WHAT YOU ARE ASKED TO DO → Write out each line of the entries below that holds the word "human".

BEGIN MATERIAL PROVIDED

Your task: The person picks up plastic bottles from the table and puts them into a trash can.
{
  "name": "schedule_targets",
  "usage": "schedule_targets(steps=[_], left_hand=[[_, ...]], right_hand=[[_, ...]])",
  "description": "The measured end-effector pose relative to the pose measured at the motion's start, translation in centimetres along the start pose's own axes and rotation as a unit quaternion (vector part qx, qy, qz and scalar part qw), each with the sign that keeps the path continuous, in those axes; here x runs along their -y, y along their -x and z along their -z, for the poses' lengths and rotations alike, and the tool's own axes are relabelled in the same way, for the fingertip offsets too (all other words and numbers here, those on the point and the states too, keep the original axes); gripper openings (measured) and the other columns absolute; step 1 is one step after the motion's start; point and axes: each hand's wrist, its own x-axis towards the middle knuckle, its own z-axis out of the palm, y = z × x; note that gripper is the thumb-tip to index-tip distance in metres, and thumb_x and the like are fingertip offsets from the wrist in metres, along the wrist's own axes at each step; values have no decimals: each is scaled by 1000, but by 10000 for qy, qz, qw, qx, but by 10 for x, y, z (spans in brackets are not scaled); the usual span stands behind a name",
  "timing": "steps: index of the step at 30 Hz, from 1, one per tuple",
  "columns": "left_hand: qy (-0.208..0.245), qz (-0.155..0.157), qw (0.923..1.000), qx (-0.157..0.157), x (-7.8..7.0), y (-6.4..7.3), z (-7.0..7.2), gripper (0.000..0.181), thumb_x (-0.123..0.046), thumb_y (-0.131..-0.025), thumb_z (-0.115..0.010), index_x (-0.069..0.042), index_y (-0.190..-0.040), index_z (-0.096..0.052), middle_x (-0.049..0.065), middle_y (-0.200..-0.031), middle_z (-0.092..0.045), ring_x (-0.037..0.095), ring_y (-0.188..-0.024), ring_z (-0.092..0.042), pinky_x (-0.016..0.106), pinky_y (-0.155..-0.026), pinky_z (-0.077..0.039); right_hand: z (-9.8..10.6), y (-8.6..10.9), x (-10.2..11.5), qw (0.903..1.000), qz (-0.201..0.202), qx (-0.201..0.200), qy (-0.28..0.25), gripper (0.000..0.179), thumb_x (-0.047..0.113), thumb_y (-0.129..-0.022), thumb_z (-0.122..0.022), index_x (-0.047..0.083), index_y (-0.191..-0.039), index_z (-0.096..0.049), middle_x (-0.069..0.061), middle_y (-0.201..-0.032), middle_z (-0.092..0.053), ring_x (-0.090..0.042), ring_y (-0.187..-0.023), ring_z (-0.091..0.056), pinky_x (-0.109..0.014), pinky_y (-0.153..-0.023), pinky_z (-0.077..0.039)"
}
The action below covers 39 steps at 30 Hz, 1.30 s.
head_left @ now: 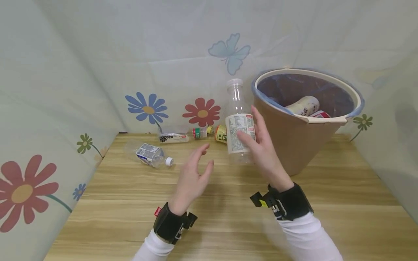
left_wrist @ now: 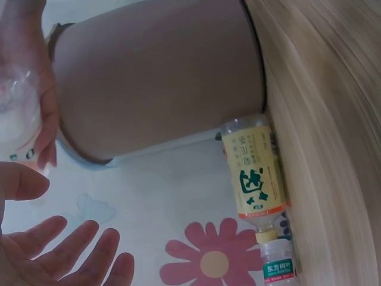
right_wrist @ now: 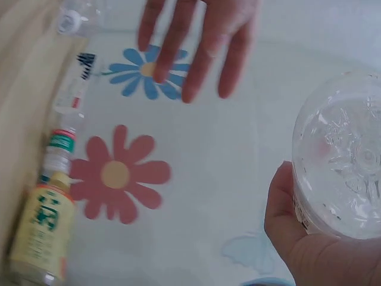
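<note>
My right hand point(head_left: 266, 152) grips a clear plastic bottle point(head_left: 240, 134) with a white cap and a printed label, holding it upright above the table beside the bin. In the right wrist view the bottle's round base point(right_wrist: 351, 161) faces the camera. To its left, my left hand point(head_left: 192, 177) hovers over the table with fingers spread and nothing in them; the left wrist view shows those loose fingers point(left_wrist: 89, 256) too. A clear bottle with a white cap point(head_left: 150, 155) lies on the table, left of my left hand.
A tall brown bin point(head_left: 287, 145) with a blue liner stands at the right, with discarded containers point(head_left: 303, 105) inside. Along the back wall lie a white-labelled bottle point(head_left: 174, 137), a green-and-red-labelled bottle point(head_left: 199, 133) and a yellow-labelled bottle point(left_wrist: 255, 173). Flower-printed sheeting point(head_left: 183, 72) surrounds the wooden table point(head_left: 130, 214).
</note>
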Motion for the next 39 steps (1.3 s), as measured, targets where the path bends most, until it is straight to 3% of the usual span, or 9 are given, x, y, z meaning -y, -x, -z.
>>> schedule_targets(steps=[8, 12, 19, 24, 27, 29, 34, 37, 39], left_hand=[[43, -136, 9999, 43, -5, -1, -2, 49, -16, -92, -56, -13, -139, -44, 4, -135, -51, 17, -117, -50, 39, -98, -43], [35, -183, 9998, -28, -4, 0, -1, 50, -14, -91, -57, -13, -139, -45, 5, -135, -52, 19, -116, -51, 40, -98, -44], [3, -296, 9996, 28, -5, 0, -2, 49, -17, -92, -55, -12, -139, -44, 5, -136, -50, 17, -117, -50, 38, -99, -43], [-23, -319, 9995, 43, -6, 0, -3, 48, -15, -92, -56, -11, -139, -45, 5, -135, -51, 18, -116, -50, 38, -98, -43], [-41, -326, 9994, 49, -5, 0, -3, 49, -15, -91, -57, -11, -139, -45, 5, -135, -51, 17, -116, -50, 38, -98, -43], [-50, -322, 9995, 57, -5, 1, -3, 50, -15, -91, -57, -12, -139, -45, 4, -135, -51, 17, -116, -50, 38, -98, -43], [-66, -313, 9995, 68, -4, 1, -3, 50, -16, -91, -56, -12, -140, -44, 5, -136, -51, 18, -116, -50, 38, -99, -43], [-91, -275, 9996, 74, -4, 1, -3, 50, -16, -91, -56, -12, -140, -44, 5, -136, -50, 18, -117, -50, 38, -99, -43], [-112, -264, 9996, 70, -3, 0, -3, 50, -16, -91, -56, -13, -140, -44, 5, -136, -50, 17, -117, -49, 38, -99, -43]], right_hand=[[22, -20, 56, 9914, 775, -618, -855, 68, 10, -98, -47, 25, -151, -8, -16, -138, -37, -22, -114, -52, -26, -82, -53], [44, -30, 75, 9832, 1096, -1259, -734, 71, 9, -95, -52, 26, -150, -10, -16, -137, -38, -26, -119, -49, -26, -84, -52], [84, -45, 85, 9593, 1205, -2393, 890, 80, 9, -89, -57, 31, -150, -8, -9, -131, -38, -19, -103, -52, -24, -80, -49], [99, -50, 83, 9064, 723, -3122, 2752, 82, 17, -88, -56, 29, -150, -4, 0, -138, -26, -8, -93, -45, -24, -77, -42], [108, -52, 76, 8808, 465, -3309, 3354, 84, 20, -86, -56, 28, -149, -1, 0, -141, -21, -10, -96, -40, -26, -83, -39], [112, -52, 72, 8733, 309, -3346, 3527, 86, 21, -85, -56, 29, -149, 2, -2, -140, -19, -14, -100, -37, -29, -87, -37], [115, -51, 71, 8694, -71, -3190, 3773, 82, 26, -86, -53, 32, -147, 3, -4, -147, 1, -27, -128, -17, -45, -108, -22], [115, -50, 71, 8651, -222, -3078, 3953, 75, 29, -87, -50, 31, -145, -3, -2, -149, 12, -28, -134, 0, -55, -110, -10], [115, -50, 71, 8634, -319, -2975, 4062, 72, 27, -86, -48, 29, -146, -7, -3, -149, 9, -27, -133, 0, -56, -109, -9]])
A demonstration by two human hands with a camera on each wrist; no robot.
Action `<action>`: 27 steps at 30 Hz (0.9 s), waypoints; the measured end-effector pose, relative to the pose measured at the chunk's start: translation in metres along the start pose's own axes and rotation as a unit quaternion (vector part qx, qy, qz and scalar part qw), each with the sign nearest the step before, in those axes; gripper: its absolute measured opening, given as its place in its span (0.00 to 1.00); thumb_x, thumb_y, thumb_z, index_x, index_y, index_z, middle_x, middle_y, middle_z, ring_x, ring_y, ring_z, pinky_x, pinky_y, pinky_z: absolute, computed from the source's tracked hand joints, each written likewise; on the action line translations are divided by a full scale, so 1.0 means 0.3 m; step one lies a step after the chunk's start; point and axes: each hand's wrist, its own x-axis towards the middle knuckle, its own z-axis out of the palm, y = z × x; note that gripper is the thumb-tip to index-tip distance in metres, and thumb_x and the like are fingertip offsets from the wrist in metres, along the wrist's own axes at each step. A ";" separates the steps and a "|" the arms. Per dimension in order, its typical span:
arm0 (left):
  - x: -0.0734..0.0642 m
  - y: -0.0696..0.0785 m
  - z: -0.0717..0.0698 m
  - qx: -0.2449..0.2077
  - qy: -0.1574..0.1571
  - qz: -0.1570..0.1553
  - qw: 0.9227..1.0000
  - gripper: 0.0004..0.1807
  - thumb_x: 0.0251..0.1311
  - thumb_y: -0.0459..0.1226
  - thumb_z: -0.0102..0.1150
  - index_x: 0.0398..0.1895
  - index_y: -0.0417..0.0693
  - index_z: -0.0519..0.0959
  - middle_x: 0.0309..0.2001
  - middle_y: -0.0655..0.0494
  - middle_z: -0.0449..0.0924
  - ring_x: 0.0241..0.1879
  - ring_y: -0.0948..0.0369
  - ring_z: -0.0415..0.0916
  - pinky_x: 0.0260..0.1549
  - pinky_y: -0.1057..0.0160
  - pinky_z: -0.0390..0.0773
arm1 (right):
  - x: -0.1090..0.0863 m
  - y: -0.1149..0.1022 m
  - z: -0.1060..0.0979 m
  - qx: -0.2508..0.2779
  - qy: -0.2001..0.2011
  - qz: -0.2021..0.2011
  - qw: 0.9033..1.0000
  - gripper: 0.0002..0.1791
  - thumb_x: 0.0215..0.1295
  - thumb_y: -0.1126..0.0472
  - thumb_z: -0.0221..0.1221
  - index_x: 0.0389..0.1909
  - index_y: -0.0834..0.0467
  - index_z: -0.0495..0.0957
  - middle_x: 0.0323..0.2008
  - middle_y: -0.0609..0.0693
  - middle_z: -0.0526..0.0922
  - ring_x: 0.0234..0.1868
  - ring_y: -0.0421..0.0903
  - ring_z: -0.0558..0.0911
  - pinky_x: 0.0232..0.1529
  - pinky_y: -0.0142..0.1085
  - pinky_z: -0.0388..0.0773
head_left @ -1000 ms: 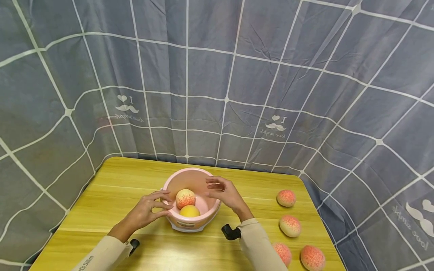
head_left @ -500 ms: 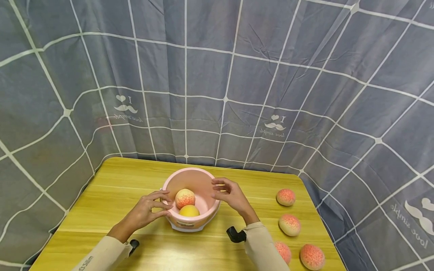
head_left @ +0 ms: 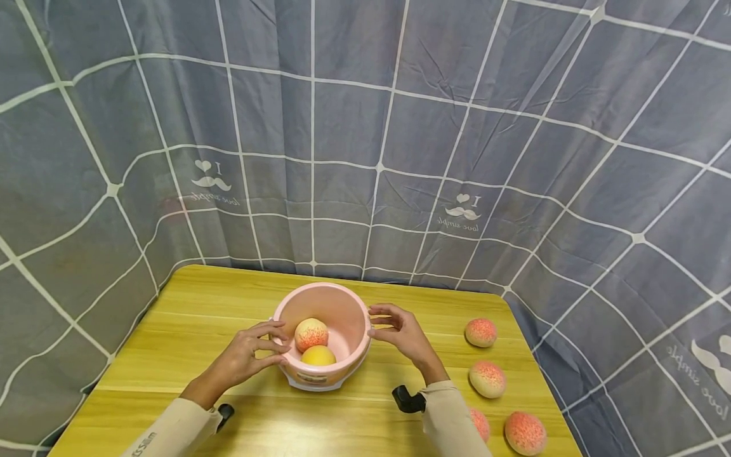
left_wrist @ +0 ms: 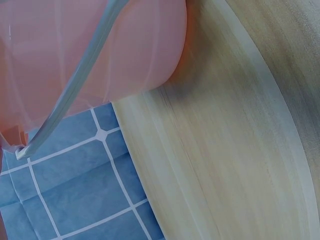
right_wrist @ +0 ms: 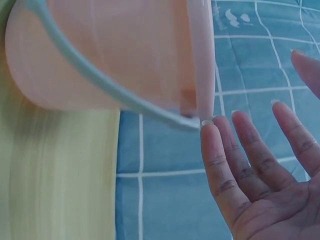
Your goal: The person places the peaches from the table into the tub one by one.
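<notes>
Bucket (head_left: 334,306) sits bottom centre, left hand (head_left: 247,353) on its rim (head_left: 327,369) — whether pinching, I cannot tell. Right hand (head_left: 404,335), loose-fingered, is at the rim's right side; its sleeve (head_left: 451,419) — lower right — partly hides a peach (head_left: 482,424).

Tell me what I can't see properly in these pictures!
Head view: bottom of the yellow round fruit, behind the pink plastic bucket's front wall.
Head view: marks on the bucket's front label, too small to read.
Head view: part of one red-speckled round fruit, behind the right beige cloth sleeve.
Left wrist view: left hand, nearly all cut off by the left edge.
</notes>
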 end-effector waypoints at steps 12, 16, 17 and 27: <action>-0.001 0.003 -0.002 0.012 -0.009 -0.019 1.000 0.15 0.33 0.29 0.77 0.30 0.49 0.89 0.40 0.55 0.82 0.48 0.43 0.78 0.60 0.79 0.62 | -0.057 0.027 -0.046 0.008 0.005 0.010 1.000 0.28 0.61 0.63 0.65 0.62 0.60 0.71 0.60 0.65 0.71 0.60 0.68 0.70 0.52 0.40 0.80; -0.001 0.002 -0.001 0.013 -0.011 -0.020 1.000 0.16 0.33 0.29 0.77 0.31 0.49 0.89 0.40 0.56 0.82 0.48 0.43 0.78 0.59 0.74 0.69 | -0.079 0.040 -0.058 0.003 0.014 0.018 1.000 0.28 0.61 0.62 0.66 0.62 0.60 0.71 0.60 0.66 0.71 0.60 0.65 0.72 0.51 0.38 0.80; -0.001 0.002 -0.001 0.014 -0.012 -0.020 1.000 0.16 0.33 0.29 0.77 0.31 0.49 0.89 0.41 0.56 0.82 0.48 0.44 0.78 0.58 0.72 0.70 | -0.085 0.046 -0.062 0.005 0.015 0.020 1.000 0.28 0.61 0.63 0.65 0.62 0.60 0.71 0.60 0.66 0.71 0.60 0.65 0.72 0.51 0.37 0.80; -0.002 0.002 -0.002 0.006 -0.008 -0.017 1.000 0.16 0.33 0.29 0.77 0.31 0.49 0.89 0.40 0.56 0.82 0.48 0.43 0.78 0.60 0.76 0.66 | -0.155 0.093 -0.096 0.011 0.029 0.026 0.999 0.27 0.62 0.66 0.64 0.62 0.63 0.70 0.60 0.66 0.71 0.60 0.66 0.71 0.50 0.36 0.81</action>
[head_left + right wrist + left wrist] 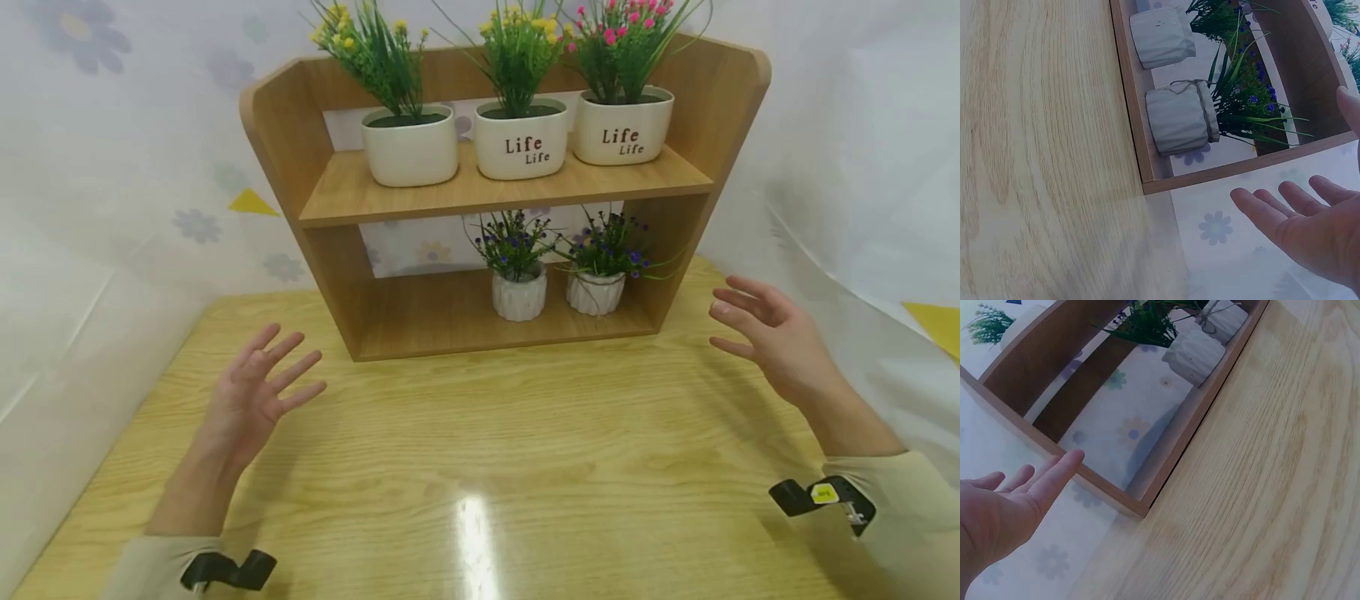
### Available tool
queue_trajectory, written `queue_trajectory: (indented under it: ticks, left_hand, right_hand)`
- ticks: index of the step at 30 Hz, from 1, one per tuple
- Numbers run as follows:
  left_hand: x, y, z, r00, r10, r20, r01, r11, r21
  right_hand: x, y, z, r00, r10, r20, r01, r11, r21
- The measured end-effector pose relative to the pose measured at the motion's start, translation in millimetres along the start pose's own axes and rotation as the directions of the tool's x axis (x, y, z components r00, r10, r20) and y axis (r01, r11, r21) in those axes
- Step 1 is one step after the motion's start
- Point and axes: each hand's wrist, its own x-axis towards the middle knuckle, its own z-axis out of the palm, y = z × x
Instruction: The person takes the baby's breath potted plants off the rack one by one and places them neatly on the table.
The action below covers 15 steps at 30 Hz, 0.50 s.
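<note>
My left hand [251, 400] hovers over the left part of the table, fingers spread and holding nothing. On the other side my right hand [776, 337] is raised near the shelf's right end, its fingers loosely bent around nothing. Between and beyond them stands a two-tier wooden shelf [510, 200]. Its lower tier bears two ribbed white pots, a left one [519, 296] and a right one [596, 293] tied with string, both with purple flowers. In the right wrist view the right fingers [1266, 209] appear beside the shelf's end, apart from the pots.
Three oval white planters stand on the upper tier: a left one [410, 150] and a middle one [521, 142] with yellow flowers, a right one [624, 129] with pink. The wood-grain table [525, 433] meets flower-patterned sheeting [150, 167] behind and at the sides.
</note>
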Motion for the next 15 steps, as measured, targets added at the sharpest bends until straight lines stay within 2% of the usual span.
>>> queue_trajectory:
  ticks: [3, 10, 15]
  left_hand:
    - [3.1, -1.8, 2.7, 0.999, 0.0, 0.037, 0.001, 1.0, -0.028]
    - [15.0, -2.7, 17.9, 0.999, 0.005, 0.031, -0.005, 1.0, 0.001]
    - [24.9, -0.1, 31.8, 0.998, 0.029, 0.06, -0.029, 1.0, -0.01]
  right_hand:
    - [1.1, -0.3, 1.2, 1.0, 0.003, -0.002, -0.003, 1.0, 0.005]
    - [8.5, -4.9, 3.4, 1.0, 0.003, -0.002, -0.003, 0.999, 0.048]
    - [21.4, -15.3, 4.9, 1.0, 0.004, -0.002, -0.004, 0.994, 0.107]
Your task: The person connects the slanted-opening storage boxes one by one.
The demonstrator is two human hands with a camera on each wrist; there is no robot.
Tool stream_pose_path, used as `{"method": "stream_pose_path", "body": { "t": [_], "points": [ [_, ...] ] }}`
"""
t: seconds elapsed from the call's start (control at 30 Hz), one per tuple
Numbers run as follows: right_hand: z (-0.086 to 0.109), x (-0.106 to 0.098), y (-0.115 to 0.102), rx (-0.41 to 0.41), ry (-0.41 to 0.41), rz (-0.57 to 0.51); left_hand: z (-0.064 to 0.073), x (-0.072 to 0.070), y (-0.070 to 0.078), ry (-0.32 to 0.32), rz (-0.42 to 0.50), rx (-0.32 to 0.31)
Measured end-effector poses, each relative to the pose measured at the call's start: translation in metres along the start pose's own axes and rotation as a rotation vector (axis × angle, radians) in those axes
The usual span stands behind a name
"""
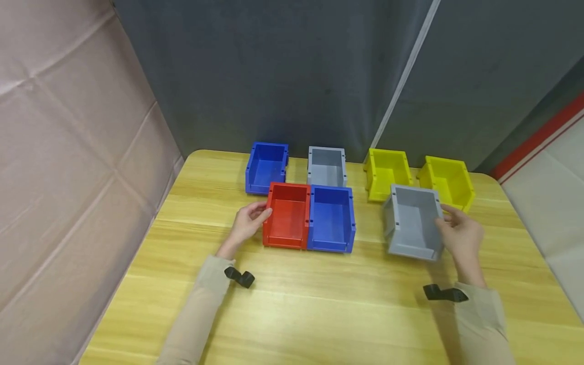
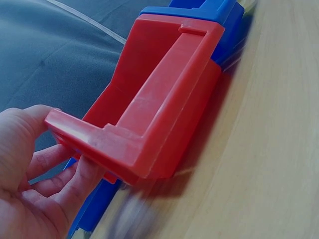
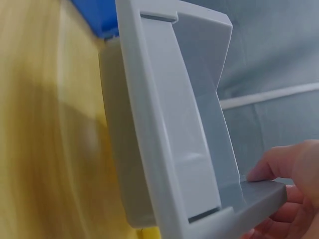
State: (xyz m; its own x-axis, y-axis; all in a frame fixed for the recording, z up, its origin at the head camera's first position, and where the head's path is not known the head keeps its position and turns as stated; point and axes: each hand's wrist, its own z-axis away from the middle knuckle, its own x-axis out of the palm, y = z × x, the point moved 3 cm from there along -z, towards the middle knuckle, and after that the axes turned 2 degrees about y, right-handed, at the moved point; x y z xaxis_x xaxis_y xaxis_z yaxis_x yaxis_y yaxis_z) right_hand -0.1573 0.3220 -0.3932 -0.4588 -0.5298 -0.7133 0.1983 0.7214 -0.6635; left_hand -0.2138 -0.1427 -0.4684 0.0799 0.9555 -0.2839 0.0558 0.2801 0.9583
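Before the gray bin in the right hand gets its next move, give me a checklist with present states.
1. Right hand gripping the front gray bin: ok, on its right wall.
2. Left hand gripping the red bin: ok, on its left wall.
3. Red bin beside the front blue bin: ok.
4. Gray bin against that blue bin: not ok, a gap separates them.
5. Gray bin resting on the table: cannot tell, perhaps lifted.
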Motion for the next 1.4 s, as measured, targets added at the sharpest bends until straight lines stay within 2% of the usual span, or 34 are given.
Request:
{"method": "stream_pose_path", "body": {
  "t": [0.37, 0.6, 0.83, 1.13, 1.4],
  "points": [
    [0.009, 0.014, -0.034, -0.112, -0.011, -0.08, 0.001, -0.001, 0.0, 0.009, 0.01, -0.027],
    [0.009, 0.024, -0.048, -0.182, -0.01, -0.132, 0.003, -0.002, -0.001, 0.016, 0.007, -0.006],
    [0.01, 0.03, -0.055, -0.188, -0.01, -0.132, 0.002, 0.0, -0.001, 0.006, 0.015, -0.015],
    [0.005, 0.034, -0.058, -0.151, -0.043, -0.09, 0.0, 0.0, 0.001, 0.007, 0.02, -0.008],
    [0.003, 0.032, -0.062, -0.177, -0.058, -0.063, 0.0, 0.0, 0.0, 0.012, 0.028, -0.008]
  ]
}}
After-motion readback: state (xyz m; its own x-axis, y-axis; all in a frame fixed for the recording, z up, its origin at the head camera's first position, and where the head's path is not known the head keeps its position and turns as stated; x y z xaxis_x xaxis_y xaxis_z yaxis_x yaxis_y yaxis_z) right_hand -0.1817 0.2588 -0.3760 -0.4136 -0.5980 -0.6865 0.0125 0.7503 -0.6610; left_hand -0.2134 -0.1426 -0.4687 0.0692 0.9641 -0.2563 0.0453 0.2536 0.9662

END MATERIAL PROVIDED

EXERCISE OUTPUT →
A demonstration by two human hands with a camera on each wrist; no robot.
The demonstrator is two human hands with a camera on each wrist; there is no robot.

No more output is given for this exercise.